[How to complete this task] Starting at the line that holds "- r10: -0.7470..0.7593" and stopping at the line that holds "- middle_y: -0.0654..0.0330", restate the records below word for word, with both of those lines included.

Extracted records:
------------------------------------------------------------

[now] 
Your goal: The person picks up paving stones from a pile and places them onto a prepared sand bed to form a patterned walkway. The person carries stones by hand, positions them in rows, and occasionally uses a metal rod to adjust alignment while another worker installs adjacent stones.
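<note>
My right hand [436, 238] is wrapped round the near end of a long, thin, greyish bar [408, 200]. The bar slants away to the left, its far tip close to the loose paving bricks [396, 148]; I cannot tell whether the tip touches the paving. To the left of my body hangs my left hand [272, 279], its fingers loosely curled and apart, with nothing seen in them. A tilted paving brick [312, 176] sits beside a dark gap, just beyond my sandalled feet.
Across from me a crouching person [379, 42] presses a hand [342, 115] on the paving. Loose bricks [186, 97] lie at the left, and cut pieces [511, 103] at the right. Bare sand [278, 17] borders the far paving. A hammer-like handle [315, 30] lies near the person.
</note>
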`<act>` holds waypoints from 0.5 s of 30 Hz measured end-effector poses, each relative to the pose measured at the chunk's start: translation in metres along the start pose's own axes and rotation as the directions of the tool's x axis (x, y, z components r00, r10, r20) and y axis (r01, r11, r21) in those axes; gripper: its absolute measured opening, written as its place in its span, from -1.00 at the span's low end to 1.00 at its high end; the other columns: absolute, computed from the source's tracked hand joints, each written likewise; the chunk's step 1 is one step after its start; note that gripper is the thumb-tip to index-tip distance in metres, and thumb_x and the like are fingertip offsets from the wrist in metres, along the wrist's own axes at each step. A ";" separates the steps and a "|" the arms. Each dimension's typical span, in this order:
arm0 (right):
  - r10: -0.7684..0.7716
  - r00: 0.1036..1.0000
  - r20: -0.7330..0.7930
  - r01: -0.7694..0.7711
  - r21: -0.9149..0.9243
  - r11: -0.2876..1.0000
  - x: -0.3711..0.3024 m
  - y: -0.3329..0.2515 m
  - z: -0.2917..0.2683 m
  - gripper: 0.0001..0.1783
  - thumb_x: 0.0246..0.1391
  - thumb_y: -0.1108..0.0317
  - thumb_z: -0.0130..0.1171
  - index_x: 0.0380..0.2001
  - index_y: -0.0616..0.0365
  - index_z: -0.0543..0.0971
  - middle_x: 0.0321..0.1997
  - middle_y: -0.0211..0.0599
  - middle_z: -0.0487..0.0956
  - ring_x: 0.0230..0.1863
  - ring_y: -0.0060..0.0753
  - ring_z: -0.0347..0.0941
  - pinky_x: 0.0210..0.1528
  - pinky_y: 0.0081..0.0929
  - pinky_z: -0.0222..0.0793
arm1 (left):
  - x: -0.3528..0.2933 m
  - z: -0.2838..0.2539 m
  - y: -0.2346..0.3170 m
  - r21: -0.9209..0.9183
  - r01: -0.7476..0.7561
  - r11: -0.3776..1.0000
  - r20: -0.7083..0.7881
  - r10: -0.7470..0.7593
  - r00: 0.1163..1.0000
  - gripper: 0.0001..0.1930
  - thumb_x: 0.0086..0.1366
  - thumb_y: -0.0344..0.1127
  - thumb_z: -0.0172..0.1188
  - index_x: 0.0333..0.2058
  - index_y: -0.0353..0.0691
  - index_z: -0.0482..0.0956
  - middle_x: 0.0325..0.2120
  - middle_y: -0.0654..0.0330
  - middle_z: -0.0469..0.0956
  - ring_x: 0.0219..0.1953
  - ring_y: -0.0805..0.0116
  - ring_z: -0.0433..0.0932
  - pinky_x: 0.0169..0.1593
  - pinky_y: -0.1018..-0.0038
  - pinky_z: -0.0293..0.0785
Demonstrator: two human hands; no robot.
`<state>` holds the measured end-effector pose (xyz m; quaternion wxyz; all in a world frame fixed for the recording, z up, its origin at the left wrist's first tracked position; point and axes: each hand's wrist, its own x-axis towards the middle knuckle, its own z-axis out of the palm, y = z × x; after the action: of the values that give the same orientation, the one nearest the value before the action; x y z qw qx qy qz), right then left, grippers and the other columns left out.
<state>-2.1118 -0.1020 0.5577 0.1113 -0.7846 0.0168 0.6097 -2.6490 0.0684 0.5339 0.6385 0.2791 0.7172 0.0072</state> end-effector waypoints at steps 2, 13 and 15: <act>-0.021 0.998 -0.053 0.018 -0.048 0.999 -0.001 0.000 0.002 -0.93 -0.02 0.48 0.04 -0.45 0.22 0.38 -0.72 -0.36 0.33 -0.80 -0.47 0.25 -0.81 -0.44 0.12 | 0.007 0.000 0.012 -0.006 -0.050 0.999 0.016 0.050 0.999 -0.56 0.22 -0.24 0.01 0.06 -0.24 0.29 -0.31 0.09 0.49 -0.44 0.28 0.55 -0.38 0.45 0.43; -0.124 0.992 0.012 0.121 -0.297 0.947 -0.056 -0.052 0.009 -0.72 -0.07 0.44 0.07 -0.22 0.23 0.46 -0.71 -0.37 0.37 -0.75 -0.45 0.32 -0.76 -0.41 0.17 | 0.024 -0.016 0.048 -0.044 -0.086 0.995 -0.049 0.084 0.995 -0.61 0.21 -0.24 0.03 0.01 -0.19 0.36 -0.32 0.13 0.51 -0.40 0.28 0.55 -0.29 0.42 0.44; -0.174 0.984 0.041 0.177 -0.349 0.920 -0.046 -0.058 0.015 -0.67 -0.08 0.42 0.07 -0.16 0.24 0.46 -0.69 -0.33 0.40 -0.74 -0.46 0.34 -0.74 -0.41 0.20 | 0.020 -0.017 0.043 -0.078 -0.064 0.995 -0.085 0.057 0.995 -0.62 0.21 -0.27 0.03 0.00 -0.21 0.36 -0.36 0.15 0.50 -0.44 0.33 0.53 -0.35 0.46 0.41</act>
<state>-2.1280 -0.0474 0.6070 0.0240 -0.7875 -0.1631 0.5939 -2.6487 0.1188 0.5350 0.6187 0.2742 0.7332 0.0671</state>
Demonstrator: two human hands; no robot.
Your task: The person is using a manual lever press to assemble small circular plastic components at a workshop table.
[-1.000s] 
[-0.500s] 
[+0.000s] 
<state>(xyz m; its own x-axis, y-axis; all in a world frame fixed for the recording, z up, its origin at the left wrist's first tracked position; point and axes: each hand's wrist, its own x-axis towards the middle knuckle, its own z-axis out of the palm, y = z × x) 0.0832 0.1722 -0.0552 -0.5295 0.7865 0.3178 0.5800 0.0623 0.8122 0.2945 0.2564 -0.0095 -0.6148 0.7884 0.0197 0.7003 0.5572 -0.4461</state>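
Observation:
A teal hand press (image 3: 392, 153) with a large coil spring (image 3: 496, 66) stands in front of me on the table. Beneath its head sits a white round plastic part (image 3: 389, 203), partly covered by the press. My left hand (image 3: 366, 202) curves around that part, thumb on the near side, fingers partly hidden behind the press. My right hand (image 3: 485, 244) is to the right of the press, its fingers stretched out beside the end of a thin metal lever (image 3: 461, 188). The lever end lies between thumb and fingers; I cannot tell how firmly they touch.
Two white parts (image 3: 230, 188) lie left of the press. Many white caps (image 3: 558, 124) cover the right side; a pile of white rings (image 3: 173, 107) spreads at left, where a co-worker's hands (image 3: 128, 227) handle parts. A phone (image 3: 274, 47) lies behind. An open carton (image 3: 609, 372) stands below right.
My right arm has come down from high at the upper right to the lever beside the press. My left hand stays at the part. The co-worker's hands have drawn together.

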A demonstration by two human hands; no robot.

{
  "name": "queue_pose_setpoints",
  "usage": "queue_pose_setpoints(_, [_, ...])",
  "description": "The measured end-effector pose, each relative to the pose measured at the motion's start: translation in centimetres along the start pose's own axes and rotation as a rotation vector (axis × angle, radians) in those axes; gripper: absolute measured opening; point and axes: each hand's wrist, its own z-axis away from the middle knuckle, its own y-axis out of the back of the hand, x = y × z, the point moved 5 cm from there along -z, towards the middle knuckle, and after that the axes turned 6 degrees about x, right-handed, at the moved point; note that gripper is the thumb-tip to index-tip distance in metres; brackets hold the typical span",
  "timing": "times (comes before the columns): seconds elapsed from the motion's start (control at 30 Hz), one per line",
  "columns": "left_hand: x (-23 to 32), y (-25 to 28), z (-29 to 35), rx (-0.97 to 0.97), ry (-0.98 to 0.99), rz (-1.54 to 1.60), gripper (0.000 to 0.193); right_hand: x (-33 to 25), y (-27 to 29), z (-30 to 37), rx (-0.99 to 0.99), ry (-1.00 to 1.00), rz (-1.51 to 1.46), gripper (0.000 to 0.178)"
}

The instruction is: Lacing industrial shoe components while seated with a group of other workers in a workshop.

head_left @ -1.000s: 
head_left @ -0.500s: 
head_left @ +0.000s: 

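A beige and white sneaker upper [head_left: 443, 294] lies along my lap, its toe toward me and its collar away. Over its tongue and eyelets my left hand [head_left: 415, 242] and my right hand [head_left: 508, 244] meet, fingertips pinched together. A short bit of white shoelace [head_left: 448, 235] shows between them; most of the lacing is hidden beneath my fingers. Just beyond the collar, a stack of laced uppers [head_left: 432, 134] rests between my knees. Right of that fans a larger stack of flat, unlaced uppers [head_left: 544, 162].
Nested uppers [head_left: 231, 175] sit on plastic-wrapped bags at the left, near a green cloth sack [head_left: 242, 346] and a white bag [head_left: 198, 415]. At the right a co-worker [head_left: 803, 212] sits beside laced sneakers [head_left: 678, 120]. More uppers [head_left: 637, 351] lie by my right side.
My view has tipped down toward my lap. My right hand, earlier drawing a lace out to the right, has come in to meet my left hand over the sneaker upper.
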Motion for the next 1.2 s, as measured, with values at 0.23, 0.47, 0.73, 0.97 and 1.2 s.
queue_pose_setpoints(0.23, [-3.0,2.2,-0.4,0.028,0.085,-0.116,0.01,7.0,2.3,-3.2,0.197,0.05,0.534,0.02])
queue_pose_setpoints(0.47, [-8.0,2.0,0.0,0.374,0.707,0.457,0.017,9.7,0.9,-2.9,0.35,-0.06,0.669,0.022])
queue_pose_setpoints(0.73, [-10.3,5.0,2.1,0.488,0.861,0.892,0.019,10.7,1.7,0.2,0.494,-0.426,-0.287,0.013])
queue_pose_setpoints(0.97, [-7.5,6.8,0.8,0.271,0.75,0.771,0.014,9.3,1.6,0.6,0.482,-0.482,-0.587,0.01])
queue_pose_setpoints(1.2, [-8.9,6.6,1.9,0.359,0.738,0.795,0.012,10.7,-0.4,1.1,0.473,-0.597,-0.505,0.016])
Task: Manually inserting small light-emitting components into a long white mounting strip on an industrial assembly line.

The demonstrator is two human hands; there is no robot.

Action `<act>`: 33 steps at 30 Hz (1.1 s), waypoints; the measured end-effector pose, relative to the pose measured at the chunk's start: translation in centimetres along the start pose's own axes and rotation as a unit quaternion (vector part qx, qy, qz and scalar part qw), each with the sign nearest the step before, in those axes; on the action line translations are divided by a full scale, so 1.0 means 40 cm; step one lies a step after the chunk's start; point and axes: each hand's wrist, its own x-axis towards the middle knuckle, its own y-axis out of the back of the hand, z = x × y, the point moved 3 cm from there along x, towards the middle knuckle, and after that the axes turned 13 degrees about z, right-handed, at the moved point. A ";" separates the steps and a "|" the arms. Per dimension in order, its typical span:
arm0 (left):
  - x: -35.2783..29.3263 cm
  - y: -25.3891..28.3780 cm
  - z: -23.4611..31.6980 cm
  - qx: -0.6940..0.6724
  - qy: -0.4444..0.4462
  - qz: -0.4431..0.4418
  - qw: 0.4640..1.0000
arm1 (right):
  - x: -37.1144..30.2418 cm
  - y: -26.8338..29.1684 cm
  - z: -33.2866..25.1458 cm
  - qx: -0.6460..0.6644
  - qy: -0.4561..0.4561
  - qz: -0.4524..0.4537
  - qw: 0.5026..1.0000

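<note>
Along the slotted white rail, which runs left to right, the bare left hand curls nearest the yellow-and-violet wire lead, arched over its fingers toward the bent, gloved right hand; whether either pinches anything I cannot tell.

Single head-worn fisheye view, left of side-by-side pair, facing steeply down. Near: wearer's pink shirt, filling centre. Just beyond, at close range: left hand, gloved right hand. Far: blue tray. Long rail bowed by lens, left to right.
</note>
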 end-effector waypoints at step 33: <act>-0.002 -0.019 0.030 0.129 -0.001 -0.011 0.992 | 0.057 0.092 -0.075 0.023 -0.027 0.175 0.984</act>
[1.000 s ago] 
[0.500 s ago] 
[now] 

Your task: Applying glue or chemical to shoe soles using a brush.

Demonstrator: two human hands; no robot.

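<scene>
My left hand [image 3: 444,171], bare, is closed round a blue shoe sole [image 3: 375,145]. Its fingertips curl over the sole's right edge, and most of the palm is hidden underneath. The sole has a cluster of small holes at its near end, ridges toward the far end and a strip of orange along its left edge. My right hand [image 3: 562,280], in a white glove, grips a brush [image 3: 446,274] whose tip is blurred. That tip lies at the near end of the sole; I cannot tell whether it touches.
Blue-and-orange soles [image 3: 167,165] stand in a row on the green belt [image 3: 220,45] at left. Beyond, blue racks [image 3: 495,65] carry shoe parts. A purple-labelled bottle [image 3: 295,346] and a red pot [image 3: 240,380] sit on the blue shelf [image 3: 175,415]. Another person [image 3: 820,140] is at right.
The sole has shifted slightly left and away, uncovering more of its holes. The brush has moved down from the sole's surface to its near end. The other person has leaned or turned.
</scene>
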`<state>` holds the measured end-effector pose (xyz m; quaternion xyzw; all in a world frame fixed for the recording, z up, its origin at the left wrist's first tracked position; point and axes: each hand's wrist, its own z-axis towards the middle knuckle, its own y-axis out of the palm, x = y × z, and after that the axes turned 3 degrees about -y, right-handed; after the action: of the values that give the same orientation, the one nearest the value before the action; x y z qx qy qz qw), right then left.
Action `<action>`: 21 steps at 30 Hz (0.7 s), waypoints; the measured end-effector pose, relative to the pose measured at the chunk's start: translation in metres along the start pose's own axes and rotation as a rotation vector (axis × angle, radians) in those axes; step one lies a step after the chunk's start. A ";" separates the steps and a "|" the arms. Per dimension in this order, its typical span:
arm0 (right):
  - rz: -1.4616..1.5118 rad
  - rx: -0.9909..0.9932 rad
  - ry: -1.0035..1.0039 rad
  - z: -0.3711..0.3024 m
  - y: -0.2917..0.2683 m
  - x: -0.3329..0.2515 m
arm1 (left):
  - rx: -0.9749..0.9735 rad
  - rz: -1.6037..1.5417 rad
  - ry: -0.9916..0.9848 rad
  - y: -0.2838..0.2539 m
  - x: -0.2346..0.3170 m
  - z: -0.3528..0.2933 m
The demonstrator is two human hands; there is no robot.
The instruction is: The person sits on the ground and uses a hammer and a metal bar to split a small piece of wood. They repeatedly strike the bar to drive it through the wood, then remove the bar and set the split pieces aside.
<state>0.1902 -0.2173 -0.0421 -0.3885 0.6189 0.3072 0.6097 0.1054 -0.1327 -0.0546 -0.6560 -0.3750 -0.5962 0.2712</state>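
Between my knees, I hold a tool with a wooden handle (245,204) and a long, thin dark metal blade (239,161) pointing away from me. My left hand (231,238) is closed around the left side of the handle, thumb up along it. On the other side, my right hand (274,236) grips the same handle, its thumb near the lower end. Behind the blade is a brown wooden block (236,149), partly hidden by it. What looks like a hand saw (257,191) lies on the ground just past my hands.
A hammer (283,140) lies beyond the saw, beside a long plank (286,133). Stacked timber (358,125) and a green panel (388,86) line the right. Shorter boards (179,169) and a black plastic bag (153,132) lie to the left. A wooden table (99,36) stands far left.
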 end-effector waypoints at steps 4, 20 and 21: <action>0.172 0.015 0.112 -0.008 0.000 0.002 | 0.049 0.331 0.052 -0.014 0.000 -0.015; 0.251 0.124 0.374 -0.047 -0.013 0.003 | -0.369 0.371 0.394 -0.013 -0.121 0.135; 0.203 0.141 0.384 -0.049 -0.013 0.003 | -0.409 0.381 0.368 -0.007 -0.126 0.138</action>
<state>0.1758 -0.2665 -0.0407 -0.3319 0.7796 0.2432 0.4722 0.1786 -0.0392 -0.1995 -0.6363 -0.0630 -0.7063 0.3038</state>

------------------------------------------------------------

[Output of the exercise]
  - r10: -0.7470..0.7593
  - r00: 0.1163..1.0000
  - gripper: 0.0001..0.1930
  - thumb_x: 0.0086..0.1366
  - thumb_y: -0.0344..0.1127
  - thumb_z: -0.0172..0.1188
  - index_x: 0.0333..0.2058
  - index_y: -0.0353..0.0691
  - index_z: -0.0482..0.0956
  - middle_x: 0.0325..0.2120
  - middle_y: -0.0654..0.0330

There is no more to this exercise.